Semantic search
Search that ranks by meaning and similarity (often embeddings) rather than exact keyword match, so "React front-end" can surface profiles that only say "UI engineer with hooks".
Michal Juhas · Last reviewed May 2, 2026
Who this is for
Sourcers drowning in title inflation and recruiters building shortlists from noisy databases.
In practice
- Define the vector unit: profile chunk, whole CV, or job description paragraph.
- Log thresholds: why did this row score above 0.72 today?

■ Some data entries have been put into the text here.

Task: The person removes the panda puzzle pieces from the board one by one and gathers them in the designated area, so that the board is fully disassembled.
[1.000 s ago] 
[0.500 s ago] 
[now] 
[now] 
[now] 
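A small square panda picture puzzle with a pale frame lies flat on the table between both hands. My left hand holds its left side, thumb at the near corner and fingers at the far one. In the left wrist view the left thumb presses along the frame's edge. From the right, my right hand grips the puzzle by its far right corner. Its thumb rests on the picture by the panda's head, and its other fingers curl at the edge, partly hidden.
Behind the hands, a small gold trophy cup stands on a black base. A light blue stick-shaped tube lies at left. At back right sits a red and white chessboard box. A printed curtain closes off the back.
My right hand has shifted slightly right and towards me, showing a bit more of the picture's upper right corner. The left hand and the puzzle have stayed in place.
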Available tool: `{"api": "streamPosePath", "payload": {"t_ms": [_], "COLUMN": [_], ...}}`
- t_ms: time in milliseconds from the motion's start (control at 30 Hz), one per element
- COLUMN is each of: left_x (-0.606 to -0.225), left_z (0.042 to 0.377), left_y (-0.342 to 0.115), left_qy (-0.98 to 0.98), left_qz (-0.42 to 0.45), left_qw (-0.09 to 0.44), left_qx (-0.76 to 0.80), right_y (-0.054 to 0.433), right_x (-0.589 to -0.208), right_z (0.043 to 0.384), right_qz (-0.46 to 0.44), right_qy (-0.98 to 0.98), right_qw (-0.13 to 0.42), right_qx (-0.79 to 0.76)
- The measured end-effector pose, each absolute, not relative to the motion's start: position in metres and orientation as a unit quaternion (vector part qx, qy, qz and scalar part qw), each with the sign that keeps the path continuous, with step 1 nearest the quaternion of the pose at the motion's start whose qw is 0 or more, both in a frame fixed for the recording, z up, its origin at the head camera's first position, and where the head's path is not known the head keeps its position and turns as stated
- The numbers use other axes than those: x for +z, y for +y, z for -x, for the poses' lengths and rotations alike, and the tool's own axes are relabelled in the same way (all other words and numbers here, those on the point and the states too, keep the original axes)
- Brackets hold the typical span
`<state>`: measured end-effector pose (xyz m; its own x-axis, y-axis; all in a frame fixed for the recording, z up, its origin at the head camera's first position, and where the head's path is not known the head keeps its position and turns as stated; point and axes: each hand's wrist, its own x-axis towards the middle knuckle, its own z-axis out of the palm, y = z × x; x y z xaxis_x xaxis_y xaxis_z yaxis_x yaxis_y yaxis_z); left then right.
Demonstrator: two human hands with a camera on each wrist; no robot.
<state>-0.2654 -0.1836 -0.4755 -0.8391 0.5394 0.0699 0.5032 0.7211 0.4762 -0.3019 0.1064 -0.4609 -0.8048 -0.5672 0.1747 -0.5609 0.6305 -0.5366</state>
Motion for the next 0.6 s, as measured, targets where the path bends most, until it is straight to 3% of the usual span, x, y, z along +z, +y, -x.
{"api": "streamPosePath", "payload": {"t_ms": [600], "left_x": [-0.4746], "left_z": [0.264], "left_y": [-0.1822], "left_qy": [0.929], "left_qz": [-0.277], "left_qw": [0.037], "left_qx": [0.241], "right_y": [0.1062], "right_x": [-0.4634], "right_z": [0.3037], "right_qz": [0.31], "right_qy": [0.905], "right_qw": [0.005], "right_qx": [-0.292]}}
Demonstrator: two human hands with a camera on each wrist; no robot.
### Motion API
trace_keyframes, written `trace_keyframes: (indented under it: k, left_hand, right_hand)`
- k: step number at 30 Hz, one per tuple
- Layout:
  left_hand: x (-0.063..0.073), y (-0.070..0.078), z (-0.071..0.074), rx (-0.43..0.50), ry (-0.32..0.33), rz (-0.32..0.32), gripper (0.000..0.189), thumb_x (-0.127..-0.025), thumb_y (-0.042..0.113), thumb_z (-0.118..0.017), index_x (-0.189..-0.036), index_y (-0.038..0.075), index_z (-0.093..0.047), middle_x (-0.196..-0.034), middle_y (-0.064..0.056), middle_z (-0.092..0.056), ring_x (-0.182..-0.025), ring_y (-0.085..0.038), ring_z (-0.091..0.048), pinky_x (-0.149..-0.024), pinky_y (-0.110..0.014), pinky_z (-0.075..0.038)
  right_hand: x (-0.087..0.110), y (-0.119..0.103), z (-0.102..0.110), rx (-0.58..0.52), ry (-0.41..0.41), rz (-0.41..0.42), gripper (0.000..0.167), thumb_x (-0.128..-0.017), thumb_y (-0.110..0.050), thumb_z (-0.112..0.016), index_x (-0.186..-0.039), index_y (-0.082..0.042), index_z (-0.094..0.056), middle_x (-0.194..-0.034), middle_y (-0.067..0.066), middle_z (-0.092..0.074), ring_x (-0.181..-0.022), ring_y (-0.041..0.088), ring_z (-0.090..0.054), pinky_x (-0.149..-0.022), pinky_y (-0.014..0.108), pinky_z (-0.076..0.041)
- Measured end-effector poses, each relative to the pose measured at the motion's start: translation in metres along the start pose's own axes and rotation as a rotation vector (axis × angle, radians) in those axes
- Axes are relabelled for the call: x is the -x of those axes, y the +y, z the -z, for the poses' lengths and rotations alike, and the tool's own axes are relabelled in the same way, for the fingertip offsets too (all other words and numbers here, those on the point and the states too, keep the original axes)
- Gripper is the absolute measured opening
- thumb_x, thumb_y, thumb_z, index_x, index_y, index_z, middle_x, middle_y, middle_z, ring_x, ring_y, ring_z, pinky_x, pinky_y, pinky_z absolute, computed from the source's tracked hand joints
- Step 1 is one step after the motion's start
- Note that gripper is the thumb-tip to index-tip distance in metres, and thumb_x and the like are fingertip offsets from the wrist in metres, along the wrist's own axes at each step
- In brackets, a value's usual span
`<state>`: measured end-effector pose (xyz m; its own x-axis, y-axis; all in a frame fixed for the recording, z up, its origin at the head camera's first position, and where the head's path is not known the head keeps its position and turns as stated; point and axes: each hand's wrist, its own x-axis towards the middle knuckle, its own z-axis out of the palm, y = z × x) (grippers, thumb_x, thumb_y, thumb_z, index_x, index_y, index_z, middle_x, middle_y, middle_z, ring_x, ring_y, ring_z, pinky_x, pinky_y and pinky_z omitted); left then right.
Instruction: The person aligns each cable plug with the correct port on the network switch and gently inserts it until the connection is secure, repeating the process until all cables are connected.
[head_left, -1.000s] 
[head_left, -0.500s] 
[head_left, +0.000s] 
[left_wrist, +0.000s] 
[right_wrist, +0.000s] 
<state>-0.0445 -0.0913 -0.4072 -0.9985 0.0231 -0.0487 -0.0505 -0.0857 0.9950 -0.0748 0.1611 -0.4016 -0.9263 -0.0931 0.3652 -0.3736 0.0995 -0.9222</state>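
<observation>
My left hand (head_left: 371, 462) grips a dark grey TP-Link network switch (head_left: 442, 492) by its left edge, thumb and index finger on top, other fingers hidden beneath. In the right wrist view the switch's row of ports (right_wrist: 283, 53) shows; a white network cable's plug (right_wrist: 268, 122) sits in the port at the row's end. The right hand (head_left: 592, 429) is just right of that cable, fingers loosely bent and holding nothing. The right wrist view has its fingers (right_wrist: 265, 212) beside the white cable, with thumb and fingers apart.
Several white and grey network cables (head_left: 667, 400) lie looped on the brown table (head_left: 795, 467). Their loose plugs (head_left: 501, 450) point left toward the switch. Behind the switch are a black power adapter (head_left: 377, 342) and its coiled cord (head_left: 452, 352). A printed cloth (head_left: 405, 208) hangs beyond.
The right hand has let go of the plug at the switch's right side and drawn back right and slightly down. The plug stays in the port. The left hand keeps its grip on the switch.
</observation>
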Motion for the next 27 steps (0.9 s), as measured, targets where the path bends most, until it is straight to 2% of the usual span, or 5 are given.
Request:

- Blend signals: tenure, recent skills, and semantic similarity together where the product allows.
Where it breaks
Thin profiles, internal mobility titles, and stealth mode companies produce meaningless vectors. Semantic search amplifies whatever text exists, including empty buzzwords.
From recent workshops
Sourcing automation conversations compare APIs versus "just prompting" for discovery. Semantic search sits in the API-heavy world: you need clean inputs, stable identifiers, and monitoring when a provider changes ranking behavior.
Literal Boolean versus semantic
| Need | Prefer |
|---|---|
| Exact cert or employer string | Boolean |
| Synonyms and adjacent skills | Semantic |
| Explainable shortlist to legal | Boolean slice + human read |
Related on this site
- Blog: Boolean search vs AI sourcing
- Tools: ChatGPT
- Guides: Sourcers
- Live cohort: Workshops
- Deepening skills: Become a member
Frequently asked questions
When should semantic search lead and when should Boolean lead?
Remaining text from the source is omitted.